Pointing to other gains, he said the improved security situation had seen the defeat of Al-Shabaab, now reduced to carrying out opportunistic attacks on innocent civilians. While expressing condolences to those affected by the recent attacks in Somalia and across the world, he stressed: “We are winning the war against Al-Shabaab.” The group’s permanent defeat was the key to Somalia’s progress and the overall fight against international terrorism. The country’s ambition was to nurture and develop a well-trained, well-equipped and well-funded national army and police force to protect civilians and safeguard further progress nationwide, he said.

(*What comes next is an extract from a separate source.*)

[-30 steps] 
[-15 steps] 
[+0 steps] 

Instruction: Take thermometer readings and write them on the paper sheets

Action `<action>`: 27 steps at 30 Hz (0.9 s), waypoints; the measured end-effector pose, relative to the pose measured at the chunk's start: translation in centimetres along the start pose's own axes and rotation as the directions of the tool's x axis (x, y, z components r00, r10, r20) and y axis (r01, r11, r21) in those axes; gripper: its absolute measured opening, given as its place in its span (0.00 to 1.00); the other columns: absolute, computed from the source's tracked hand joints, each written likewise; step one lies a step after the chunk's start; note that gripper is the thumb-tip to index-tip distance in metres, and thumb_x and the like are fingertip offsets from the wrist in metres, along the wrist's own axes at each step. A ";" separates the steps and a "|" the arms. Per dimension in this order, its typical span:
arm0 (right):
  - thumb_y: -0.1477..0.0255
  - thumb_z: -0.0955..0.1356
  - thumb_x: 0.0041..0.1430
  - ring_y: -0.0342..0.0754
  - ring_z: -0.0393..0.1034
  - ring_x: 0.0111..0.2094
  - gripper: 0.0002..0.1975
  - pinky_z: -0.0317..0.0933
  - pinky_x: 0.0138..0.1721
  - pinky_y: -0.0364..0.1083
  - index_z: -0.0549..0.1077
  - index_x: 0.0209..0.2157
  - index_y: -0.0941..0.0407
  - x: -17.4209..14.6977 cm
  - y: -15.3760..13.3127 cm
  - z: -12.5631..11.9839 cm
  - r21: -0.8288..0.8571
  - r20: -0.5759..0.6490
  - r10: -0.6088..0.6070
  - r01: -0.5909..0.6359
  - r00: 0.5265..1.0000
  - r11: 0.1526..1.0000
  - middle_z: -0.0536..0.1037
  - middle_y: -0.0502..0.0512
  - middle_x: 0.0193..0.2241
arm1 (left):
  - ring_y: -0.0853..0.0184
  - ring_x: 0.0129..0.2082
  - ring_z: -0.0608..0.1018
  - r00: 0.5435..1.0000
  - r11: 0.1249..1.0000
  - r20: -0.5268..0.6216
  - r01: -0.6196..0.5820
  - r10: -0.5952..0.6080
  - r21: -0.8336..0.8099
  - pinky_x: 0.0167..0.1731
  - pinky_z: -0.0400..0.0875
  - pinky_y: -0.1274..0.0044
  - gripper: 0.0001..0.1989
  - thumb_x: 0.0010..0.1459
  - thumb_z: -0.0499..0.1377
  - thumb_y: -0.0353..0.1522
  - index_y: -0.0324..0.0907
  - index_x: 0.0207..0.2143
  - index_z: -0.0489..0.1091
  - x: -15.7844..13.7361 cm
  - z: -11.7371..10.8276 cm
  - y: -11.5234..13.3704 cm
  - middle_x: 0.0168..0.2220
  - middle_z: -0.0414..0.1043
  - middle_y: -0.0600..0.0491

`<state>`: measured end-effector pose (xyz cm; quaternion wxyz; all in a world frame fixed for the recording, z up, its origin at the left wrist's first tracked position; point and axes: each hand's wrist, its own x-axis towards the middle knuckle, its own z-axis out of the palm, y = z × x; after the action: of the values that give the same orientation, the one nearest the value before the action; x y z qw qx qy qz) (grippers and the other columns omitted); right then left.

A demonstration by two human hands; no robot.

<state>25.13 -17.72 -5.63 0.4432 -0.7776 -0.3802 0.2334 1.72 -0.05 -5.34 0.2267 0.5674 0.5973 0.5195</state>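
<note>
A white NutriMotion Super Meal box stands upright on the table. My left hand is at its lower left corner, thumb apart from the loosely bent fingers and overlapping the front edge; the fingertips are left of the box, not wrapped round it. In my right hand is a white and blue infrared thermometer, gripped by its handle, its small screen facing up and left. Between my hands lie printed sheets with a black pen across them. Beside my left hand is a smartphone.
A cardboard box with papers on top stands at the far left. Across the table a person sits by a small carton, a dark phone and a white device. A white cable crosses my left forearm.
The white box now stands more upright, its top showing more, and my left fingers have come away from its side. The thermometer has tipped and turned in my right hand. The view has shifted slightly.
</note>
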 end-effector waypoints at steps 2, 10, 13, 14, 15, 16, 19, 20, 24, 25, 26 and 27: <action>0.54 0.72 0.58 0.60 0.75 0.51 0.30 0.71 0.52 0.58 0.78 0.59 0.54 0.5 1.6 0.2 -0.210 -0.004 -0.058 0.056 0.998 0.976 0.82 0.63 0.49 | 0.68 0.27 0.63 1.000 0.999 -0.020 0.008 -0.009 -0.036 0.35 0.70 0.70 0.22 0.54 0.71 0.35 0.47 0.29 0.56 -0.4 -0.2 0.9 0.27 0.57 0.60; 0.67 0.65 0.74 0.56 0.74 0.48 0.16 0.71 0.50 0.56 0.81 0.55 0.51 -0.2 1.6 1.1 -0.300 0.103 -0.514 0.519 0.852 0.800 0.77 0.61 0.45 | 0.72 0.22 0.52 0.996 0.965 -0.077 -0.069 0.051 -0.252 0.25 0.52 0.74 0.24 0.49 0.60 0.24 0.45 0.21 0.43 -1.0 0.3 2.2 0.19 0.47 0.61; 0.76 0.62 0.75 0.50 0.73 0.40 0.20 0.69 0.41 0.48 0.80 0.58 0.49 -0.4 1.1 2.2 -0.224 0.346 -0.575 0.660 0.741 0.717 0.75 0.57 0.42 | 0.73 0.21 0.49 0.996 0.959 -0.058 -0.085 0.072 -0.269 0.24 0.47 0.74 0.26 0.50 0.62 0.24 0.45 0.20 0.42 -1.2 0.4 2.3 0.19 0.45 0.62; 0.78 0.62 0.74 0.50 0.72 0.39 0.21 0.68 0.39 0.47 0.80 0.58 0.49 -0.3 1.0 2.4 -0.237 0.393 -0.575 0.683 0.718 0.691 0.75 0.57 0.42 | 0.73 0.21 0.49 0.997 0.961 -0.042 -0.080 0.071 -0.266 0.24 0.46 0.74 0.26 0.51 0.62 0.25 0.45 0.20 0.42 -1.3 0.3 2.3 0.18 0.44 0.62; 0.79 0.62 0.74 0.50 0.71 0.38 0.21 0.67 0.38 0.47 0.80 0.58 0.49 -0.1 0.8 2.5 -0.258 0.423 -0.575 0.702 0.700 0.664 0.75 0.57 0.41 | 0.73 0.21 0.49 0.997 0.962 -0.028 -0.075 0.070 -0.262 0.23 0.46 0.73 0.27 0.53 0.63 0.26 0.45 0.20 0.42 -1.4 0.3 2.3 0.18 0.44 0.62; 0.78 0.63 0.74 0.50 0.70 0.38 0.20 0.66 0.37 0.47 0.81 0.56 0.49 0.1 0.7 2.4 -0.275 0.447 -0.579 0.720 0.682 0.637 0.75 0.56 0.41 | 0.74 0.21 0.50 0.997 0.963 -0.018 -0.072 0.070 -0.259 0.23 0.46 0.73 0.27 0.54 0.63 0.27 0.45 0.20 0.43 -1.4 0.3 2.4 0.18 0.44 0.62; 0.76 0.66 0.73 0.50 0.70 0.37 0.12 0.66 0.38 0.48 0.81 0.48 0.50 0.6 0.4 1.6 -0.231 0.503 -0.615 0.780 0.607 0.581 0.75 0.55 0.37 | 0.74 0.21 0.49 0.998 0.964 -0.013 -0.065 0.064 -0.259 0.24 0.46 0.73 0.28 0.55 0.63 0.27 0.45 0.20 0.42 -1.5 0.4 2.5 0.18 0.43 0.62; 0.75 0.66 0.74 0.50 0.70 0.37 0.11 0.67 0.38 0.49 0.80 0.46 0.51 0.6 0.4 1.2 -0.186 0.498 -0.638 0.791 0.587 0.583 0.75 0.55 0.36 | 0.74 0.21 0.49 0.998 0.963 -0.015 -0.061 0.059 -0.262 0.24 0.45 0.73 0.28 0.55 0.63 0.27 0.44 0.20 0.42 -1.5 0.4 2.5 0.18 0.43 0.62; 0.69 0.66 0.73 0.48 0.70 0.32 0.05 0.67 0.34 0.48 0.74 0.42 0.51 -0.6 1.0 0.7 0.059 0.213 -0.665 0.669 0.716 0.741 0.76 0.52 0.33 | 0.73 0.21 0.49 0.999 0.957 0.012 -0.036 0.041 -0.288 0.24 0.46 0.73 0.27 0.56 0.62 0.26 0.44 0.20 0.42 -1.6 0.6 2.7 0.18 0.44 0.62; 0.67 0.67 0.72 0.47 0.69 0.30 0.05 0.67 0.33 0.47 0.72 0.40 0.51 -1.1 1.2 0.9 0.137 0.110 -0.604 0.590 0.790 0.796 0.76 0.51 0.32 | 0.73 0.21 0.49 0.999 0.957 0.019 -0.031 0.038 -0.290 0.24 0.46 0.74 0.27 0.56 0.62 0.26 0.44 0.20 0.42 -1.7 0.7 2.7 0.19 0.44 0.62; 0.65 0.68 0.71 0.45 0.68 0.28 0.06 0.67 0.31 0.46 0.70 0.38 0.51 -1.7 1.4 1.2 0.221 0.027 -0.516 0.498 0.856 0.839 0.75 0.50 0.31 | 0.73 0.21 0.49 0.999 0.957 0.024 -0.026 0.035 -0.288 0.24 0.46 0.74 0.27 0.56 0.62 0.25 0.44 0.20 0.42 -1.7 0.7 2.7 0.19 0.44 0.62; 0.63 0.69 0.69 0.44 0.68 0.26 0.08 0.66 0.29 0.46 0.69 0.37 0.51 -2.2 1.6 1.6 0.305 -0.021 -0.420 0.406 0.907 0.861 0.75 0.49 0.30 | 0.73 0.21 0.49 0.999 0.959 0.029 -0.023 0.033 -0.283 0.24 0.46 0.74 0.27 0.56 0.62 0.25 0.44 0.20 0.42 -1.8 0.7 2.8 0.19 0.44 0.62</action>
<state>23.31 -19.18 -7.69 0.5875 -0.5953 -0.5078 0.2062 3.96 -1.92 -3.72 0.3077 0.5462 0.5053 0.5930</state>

The fight against terrorism was difficult and long, he said, stressing that, without a textbook on dealing with radicalized young people and misled children who blew themselves up, the knowledge to tackle it must be shared in order to adapt and devise sustainable and diverse solutions. Given the deteriorating humanitarian situation, poised to worsen with the spread of drought conditions, Somalia urged the Council, the donor community, as well as the public and private sectors to address its pressing support needs, he said. “Somalia’s progress is more than rhetoric, it is a reality evidenced by every [member of the] Diaspora, including myself, to return and the undefeatable spirit of the Somali people to achieve progress and prosperity,” he said. “Please continue to see our courageous progress against great odds, our country’s wonderful opportunities and untapped potential, as well as our determination to never return to the past, but accelerate peacefully and purposefully to a better future.”